The Storm Prediction Center has expanded the Slight Risk across much of Virginia, with the exception of a Marginal Risk across Far Northern Virginia and Maryland, and along the coast. Our “High Wind Threat Index” now reflects these changes, showing up to a 5, or 50 percent chance of a storm producing damaging winds within 30 miles of a given location.
The tornado threat remains the same, with a low-end chance of a few isolated tornadoes. The greatest threat will be across South Central Virginia as a few of these storms will likely be discrete supercells and fire up ahead of the main line. These storms would be capable of producing an isolated tornado. The surface wind flow ahead of the cold front appears to be more out of the southwest and this should decrease low-level helicity, preventing many of these storms from becoming discrete. Instead, we expect one or two lines of strong to severe thunderstorms, with straight-line winds being the main threat.
By early to mid-afternoon, showers and thunderstorms are expected to develop. The latest model guidance is trying to show two areas of showers and thunderstorms: The locally heavy rain and thunderstorms along the coast is possibly due to a low-pressure system developing off the coast. The main activity that we’ll be watching for severe potential will be across the Interstate 77 Corridor between 1:00 p.m. and 3:00 p.m. Monday.

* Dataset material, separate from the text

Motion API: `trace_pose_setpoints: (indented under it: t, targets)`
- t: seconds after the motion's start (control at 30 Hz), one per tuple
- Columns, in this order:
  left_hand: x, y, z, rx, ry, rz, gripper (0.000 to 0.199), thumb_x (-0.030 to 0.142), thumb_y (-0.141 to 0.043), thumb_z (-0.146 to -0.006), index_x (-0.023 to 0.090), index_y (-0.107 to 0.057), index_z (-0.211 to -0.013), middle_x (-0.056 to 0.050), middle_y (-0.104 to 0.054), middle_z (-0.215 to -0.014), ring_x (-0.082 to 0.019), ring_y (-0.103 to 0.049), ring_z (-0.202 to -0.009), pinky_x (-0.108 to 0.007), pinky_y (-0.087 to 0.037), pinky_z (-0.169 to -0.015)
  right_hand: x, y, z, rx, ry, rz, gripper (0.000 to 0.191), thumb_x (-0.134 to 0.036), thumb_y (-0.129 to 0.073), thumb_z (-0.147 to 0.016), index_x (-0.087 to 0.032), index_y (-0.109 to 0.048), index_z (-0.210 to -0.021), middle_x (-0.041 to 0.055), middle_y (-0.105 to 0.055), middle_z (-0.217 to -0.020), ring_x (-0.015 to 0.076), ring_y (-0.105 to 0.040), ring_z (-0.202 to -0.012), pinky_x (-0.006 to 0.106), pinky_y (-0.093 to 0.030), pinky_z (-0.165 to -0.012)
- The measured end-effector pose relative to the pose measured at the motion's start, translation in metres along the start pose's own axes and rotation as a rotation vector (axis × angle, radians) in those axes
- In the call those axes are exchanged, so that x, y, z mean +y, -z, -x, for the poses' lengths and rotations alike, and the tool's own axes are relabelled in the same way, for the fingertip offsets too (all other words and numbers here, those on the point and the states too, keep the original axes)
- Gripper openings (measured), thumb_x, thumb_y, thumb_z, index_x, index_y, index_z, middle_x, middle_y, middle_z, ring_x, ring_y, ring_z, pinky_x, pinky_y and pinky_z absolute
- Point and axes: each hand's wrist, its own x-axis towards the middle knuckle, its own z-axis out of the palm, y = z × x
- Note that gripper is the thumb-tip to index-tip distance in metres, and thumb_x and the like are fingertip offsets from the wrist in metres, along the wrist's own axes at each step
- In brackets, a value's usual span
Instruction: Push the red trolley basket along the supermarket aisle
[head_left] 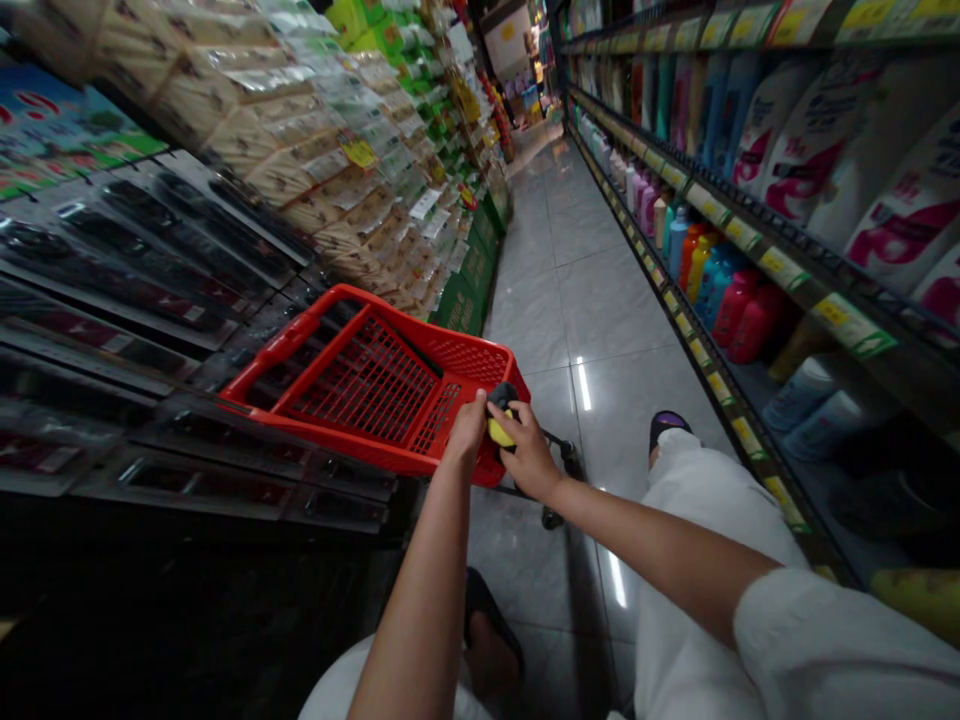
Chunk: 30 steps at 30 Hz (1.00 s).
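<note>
Yellow-and-black item (pixel 497 434) was the small thing between our hands; too little showed for us to say just what it was. Our right hand (pixel 531 445) had its fingers curled around it. Our left hand (pixel 468 425) was right beside it, but most of those fingers were hidden, so we could not tell if they gripped too. All this was over the end of the red shopping cart (pixel 375 448) away from its handle.

We thought a loose finger might let the item drop into the cart, or past the rim onto the shiny tile floor (pixel 540 250). If we leaned hard, the wheels (pixel 571 460) might roll and push the cart into the hanging packs (pixel 172 230) close by it. The bottle shelf (pixel 701 350) ran near our right leg, so a wide elbow might bump it. Most open room was straight up the aisle, between the shelf and the stacked packs (pixel 285 140).
</note>
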Motion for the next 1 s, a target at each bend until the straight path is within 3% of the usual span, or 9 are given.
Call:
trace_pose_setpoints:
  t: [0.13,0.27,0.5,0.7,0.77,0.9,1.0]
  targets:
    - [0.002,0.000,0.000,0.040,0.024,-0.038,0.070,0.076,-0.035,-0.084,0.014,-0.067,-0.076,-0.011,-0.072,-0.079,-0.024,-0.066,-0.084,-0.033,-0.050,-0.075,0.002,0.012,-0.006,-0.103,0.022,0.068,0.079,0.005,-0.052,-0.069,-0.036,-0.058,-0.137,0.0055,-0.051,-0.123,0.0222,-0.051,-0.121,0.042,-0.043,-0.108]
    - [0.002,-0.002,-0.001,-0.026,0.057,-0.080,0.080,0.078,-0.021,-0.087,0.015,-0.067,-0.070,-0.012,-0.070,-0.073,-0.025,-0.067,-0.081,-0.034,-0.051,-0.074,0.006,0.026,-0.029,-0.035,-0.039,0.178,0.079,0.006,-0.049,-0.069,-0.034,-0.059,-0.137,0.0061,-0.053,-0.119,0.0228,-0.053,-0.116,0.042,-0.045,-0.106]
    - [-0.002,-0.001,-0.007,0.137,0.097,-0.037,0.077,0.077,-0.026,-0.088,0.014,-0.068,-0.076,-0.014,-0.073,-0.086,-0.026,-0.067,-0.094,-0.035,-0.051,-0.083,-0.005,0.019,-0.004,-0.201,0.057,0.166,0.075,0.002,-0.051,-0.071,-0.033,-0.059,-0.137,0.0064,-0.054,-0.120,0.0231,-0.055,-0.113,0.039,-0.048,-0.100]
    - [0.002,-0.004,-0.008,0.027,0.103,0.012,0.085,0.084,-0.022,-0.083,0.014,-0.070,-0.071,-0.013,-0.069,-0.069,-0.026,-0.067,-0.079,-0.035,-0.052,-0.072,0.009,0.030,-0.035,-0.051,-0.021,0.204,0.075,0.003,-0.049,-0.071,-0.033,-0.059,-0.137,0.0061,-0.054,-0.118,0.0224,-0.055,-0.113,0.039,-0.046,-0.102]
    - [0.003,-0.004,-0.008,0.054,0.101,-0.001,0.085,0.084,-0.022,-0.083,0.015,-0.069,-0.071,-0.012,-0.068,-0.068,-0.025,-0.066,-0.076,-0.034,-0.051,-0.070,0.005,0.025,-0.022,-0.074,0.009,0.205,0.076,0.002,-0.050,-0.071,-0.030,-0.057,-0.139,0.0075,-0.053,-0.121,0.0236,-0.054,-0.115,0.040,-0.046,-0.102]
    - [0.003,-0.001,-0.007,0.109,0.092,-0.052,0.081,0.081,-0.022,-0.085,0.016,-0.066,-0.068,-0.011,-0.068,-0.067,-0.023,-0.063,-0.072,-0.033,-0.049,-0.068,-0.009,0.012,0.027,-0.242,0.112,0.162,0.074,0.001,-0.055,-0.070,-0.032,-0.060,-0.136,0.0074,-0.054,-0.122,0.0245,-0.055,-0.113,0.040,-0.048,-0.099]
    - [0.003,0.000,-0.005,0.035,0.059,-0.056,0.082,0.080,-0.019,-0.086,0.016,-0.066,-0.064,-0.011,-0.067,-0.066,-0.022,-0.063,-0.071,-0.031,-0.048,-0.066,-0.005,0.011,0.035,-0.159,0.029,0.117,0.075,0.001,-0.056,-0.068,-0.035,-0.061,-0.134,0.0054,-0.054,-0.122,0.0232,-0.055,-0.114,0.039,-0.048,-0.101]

Between 5:00 p.m. and 7:00 p.m. a line of strong to severe thunderstorms will move across the Central and Southern Shenandoah Valley and move into Central and Southern Virginia. We’ll be watching the southern extent of these storms across South Central Virginia and the Roanoke Valley for any of these storms to produce tornadoes as there will be enough low-level shear present.
Between 7:00 p.m. and 9:00 p.m., very heavy rain is expected across portions of the Virginia Piedmont, Delmarva, and Washington, D.C. and Baltimore Metropolitan areas. We’ll still need to watch for some of these thunderstorms to produce damaging wind gusts and an isolated tornado, especially southwest of Interstate 64.
By 9:00 p.m. into the early overnight hours, the severe threat will diminish, and we’ll be leftover with areas of heavy heavy rainfall, frequent lightning, and gusty winds. Isolated areas of localized flooding are possible where thunderstorms move across the same locations. Once the storm system finally moves offshore by early Tuesday morning, gusty winds will wrap back around the system for several hours, with gusts 20 to 25 mph possible through early Tuesday afternoon.